Your task
Every line from the first in the listing below to the line containing "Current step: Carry" is to be repeated exactly, and no line past it.

Input data
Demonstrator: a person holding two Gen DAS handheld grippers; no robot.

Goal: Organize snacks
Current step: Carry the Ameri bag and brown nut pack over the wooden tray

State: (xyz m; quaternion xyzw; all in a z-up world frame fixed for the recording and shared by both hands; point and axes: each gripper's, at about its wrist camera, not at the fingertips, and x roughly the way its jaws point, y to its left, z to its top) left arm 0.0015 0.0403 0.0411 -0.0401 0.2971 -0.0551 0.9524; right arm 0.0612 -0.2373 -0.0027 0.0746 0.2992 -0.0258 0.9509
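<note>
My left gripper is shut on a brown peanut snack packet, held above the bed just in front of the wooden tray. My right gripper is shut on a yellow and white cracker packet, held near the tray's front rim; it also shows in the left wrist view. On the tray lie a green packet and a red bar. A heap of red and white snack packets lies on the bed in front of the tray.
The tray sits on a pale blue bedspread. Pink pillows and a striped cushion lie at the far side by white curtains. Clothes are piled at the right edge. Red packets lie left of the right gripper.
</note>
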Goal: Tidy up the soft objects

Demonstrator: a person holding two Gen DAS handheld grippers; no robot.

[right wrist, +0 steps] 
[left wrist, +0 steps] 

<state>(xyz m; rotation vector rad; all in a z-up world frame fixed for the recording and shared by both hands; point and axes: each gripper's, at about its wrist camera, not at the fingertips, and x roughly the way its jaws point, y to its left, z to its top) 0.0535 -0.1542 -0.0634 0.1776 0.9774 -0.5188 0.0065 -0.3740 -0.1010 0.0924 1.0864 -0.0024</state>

Answer space
Demonstrator: a person holding two Gen DAS handheld grippers; no robot.

Goal: Organize snacks
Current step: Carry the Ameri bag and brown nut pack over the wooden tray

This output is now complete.